### WHAT IS NEEDED:
In the records below, begin at the line containing "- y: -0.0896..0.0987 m" and end at the line containing "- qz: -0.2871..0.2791"; quote every line in that span exactly, including both boundary lines, and no others.

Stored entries
===

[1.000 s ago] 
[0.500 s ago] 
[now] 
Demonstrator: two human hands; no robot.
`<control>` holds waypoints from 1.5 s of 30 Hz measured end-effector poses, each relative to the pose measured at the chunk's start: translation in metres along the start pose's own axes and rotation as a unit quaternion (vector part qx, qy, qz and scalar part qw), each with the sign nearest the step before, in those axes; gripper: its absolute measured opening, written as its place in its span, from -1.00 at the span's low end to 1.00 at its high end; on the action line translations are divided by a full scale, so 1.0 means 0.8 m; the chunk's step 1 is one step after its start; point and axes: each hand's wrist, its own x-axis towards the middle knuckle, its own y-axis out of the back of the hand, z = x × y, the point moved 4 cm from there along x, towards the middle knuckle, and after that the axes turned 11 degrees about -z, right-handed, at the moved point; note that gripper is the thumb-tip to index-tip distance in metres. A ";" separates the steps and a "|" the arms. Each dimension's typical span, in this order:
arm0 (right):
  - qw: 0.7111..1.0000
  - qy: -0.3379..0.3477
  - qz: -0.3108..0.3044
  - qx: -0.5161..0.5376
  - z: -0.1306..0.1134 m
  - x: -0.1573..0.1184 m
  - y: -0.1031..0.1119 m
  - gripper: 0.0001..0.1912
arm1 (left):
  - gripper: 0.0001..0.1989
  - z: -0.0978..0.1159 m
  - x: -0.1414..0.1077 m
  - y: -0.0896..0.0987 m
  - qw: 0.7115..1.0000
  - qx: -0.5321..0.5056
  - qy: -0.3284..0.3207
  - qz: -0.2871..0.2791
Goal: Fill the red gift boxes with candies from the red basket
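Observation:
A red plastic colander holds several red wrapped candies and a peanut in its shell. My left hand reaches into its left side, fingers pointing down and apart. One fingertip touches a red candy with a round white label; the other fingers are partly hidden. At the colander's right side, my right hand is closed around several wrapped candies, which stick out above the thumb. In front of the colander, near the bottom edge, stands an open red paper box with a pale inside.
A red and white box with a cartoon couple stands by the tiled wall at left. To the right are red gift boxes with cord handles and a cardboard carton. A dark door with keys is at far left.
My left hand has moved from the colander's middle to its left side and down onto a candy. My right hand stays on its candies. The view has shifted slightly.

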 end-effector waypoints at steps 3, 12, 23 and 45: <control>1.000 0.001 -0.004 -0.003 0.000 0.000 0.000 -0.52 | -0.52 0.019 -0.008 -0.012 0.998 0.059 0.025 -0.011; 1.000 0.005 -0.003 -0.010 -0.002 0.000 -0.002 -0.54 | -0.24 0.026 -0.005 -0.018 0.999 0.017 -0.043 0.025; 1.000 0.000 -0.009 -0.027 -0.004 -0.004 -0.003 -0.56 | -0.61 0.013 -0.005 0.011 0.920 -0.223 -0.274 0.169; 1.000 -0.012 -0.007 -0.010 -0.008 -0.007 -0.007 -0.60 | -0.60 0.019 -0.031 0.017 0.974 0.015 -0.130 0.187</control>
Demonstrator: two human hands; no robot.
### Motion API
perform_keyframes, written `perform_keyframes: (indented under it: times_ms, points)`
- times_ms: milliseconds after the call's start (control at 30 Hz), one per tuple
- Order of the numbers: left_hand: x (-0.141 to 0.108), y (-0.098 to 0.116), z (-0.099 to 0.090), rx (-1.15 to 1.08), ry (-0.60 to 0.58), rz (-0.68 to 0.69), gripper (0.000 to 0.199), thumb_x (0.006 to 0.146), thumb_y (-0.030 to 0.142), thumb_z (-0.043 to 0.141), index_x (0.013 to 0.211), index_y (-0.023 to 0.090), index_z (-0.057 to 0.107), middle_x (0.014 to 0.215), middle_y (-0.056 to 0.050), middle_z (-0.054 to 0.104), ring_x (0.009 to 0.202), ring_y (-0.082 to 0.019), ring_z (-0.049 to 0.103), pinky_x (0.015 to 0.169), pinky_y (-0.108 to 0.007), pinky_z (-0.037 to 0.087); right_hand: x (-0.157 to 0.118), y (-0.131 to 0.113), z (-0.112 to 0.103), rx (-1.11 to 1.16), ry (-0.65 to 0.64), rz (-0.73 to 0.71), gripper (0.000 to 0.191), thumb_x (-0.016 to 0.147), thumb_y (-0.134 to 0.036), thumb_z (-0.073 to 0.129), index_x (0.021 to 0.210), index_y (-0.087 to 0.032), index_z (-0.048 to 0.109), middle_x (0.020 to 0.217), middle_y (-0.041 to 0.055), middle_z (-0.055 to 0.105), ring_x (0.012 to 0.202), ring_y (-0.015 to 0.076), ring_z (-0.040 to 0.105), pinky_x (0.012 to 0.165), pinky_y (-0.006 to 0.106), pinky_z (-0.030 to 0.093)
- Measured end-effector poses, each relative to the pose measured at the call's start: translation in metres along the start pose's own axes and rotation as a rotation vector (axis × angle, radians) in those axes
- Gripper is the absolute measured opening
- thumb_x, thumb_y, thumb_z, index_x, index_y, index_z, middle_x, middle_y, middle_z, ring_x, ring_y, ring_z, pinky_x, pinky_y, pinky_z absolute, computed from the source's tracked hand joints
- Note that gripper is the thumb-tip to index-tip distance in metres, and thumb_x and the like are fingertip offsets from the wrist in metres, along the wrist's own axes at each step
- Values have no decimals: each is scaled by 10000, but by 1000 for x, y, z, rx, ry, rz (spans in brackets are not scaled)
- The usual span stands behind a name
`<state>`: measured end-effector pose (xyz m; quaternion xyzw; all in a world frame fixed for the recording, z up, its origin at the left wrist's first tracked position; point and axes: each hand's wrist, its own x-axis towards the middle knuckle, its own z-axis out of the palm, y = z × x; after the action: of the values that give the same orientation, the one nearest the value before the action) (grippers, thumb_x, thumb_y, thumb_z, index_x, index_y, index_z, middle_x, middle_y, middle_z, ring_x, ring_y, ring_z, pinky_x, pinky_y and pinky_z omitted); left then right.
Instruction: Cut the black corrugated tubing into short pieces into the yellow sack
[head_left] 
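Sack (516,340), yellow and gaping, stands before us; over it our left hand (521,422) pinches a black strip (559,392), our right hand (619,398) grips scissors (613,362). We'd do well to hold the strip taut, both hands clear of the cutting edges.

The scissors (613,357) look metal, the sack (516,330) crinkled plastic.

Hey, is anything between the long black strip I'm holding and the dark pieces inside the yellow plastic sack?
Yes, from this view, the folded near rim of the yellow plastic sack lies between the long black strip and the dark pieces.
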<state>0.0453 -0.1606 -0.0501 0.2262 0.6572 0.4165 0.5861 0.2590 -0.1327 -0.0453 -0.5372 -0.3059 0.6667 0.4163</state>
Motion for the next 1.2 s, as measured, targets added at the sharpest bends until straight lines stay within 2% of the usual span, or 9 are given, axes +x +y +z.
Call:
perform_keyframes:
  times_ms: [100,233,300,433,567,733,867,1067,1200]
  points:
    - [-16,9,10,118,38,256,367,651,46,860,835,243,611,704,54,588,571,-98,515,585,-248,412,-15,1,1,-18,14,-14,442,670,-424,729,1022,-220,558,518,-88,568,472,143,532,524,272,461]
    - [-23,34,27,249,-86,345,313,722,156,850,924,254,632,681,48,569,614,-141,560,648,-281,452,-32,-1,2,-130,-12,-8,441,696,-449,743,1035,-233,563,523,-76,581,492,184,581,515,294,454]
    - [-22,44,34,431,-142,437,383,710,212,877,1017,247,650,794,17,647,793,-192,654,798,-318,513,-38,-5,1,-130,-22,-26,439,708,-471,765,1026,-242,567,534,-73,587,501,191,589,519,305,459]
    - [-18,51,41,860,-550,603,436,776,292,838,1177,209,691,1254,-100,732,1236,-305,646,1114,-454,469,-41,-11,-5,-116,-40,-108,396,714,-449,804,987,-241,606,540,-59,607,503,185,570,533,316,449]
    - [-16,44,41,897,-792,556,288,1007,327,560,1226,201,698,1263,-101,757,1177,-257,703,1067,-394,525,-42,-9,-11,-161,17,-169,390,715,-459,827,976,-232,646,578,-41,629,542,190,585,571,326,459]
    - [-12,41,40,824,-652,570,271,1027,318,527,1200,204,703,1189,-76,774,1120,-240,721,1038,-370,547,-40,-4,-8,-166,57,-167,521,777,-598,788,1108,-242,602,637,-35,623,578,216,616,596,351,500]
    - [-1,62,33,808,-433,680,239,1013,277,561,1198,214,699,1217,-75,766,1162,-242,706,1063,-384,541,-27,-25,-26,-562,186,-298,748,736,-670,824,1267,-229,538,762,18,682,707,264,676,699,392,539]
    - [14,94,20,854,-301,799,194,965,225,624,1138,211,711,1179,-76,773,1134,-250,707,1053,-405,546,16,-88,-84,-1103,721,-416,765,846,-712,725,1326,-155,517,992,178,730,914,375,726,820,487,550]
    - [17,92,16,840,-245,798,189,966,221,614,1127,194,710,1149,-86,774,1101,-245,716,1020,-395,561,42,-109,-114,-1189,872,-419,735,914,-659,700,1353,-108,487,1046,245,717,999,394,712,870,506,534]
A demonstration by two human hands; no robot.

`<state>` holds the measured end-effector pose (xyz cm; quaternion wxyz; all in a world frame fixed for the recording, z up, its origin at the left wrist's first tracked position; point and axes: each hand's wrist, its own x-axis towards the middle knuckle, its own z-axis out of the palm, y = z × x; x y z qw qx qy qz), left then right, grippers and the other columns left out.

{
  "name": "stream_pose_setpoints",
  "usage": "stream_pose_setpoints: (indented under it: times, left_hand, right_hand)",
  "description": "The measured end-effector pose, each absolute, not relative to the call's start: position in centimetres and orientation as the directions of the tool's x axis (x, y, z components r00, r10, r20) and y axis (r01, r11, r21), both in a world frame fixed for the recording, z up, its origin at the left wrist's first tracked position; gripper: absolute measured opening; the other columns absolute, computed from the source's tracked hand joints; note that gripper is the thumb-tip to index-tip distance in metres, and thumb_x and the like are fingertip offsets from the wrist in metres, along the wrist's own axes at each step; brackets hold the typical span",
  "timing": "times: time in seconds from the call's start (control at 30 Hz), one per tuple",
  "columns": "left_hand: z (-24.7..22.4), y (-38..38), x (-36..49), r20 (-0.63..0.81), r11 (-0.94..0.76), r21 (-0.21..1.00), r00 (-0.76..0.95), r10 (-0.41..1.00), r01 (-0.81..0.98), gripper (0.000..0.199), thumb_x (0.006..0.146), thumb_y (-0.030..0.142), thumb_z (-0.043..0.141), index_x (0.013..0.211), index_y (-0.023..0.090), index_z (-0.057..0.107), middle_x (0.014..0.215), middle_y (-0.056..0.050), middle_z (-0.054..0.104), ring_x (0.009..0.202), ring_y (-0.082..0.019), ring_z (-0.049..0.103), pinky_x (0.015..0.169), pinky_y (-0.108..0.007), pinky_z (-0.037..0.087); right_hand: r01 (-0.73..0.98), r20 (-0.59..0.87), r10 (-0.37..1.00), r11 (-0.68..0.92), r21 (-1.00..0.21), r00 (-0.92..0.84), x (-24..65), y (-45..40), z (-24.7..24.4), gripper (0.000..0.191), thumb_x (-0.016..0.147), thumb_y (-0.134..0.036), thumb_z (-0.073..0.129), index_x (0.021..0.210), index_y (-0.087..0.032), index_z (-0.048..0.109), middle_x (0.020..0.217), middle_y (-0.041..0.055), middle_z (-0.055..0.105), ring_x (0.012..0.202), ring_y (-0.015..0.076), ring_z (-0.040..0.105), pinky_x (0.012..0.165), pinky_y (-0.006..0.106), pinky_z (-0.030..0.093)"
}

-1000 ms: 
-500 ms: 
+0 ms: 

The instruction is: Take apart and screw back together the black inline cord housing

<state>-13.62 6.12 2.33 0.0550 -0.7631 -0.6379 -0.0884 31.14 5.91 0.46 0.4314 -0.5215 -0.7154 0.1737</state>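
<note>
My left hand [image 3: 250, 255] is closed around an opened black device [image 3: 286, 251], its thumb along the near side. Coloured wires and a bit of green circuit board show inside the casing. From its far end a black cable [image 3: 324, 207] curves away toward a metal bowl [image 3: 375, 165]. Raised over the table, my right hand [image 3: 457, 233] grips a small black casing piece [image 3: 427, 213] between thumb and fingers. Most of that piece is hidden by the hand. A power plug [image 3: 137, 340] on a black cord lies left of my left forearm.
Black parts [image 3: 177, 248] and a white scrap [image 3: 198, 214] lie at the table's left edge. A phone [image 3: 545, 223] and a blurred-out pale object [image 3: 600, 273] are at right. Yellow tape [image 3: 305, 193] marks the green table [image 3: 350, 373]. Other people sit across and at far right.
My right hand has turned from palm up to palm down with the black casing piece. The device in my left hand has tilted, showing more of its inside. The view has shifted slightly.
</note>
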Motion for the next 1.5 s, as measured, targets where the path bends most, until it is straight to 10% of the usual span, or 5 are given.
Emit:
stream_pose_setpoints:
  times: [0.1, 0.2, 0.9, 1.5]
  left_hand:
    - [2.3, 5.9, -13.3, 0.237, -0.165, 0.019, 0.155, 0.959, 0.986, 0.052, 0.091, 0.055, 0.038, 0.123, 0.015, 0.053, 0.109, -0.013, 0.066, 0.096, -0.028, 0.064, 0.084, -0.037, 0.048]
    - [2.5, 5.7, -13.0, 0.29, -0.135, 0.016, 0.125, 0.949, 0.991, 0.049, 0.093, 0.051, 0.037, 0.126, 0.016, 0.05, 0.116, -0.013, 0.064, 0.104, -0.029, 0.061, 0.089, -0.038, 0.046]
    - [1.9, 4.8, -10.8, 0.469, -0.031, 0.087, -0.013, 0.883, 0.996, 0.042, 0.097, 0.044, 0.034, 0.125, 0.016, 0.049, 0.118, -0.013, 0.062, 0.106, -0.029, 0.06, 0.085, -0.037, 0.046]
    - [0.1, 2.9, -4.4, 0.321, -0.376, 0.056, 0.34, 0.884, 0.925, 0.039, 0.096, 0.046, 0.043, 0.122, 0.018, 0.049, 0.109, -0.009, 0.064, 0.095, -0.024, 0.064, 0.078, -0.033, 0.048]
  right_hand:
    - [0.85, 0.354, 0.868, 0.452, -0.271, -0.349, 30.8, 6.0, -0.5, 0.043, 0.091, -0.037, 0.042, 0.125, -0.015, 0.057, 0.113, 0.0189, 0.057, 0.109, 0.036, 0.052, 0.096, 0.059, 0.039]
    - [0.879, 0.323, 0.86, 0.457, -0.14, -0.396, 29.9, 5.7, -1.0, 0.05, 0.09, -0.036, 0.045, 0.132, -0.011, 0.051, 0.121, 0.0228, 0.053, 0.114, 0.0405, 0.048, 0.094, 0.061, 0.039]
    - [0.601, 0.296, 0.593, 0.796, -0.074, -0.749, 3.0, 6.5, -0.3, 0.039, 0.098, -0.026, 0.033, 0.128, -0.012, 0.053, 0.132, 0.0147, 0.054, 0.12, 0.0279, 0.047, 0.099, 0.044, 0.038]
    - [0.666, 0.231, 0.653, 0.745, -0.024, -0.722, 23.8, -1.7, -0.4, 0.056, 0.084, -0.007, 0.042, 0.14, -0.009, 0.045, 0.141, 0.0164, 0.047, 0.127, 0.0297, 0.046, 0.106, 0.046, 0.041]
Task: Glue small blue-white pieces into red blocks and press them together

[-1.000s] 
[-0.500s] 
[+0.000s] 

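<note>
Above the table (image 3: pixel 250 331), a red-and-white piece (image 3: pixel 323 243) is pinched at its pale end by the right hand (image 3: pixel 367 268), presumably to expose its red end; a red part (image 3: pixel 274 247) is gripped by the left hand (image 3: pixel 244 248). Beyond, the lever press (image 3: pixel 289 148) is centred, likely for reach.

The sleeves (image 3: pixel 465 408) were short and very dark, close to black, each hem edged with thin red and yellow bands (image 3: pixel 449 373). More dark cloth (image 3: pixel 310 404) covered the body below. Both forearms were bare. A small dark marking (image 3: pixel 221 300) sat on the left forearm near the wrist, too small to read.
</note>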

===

### WRITTEN ANSWER:
  - y: -0.0896..0.0987 m
  - qw: 0.7115..1.0000
  - qx: -0.5321..0.5056
  - qy: -0.3284..0.3207
  - qz: -0.2871..0.2791

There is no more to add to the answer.